I carve smooth, holding back the knife for when I need it.

Through Pump House the speed builds.

With every clean turn, the metallic fear from this morning dissolves. The skis stop hissing and start singing, a high, wild note only I can hear.

I'm not surviving Birds of Prey.

I'mowningit.

I stop skiing like someone replacing Thomas and start skiing like Nico—a little more direct here, a greedy early pressure there, a calculated brush of danger on the line into the next blind gate.

Edges cut deep. Air roars in my helmet. Cowbells clatter somewhere to my left, American voices shouting in bursts that rise and fade like a warped soundtrack two turns away, always out of reach.

The world shrinks to gates and speed and the burn in my quads that tastes like victory.

Golden Eagle jump.

The approach rolls under me faster than I remember from inspection. The lip rushes up.

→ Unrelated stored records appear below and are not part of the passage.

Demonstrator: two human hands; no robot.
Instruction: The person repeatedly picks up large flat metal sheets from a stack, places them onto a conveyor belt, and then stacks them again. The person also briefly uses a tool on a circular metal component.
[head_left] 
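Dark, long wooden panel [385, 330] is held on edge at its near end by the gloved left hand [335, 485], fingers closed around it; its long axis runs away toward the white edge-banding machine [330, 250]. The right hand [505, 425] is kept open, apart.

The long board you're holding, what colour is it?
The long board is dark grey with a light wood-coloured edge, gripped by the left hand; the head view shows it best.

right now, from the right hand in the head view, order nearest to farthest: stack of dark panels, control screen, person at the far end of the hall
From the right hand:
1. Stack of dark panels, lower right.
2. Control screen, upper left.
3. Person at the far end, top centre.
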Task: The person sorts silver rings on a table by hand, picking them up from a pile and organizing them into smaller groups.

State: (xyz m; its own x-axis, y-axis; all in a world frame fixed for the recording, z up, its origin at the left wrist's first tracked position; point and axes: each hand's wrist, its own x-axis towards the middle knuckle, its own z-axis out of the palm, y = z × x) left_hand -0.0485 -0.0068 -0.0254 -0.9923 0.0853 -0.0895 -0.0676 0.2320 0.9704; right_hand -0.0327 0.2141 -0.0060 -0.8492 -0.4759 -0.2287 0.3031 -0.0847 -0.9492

One chance to choose who I am.

I commit to a tighter, straighter line than the safe guys took. If I stick it, it'll slingshot me into the lower section. If I don't—

I'm airborne.

Time goes thin and weightless. The mountain disappears. There's only sky and speed and the roar of wind and my heart slamming against my ribs like it's trying to escape.

Then the Abyss slams back into me.

The landing compresses me nearly to my boots, joints screaming, but the skis bite exactly where I want them. I explode out of the compression, one savage surge of joy ripping through my chest.

Yes. Mine.

Through Harrier and Red Tail I stop thinking in words.

I explode across the finish line and throw myself into a skid.

Legs screaming. Lungs burning.

The crowd swells before I even see the time.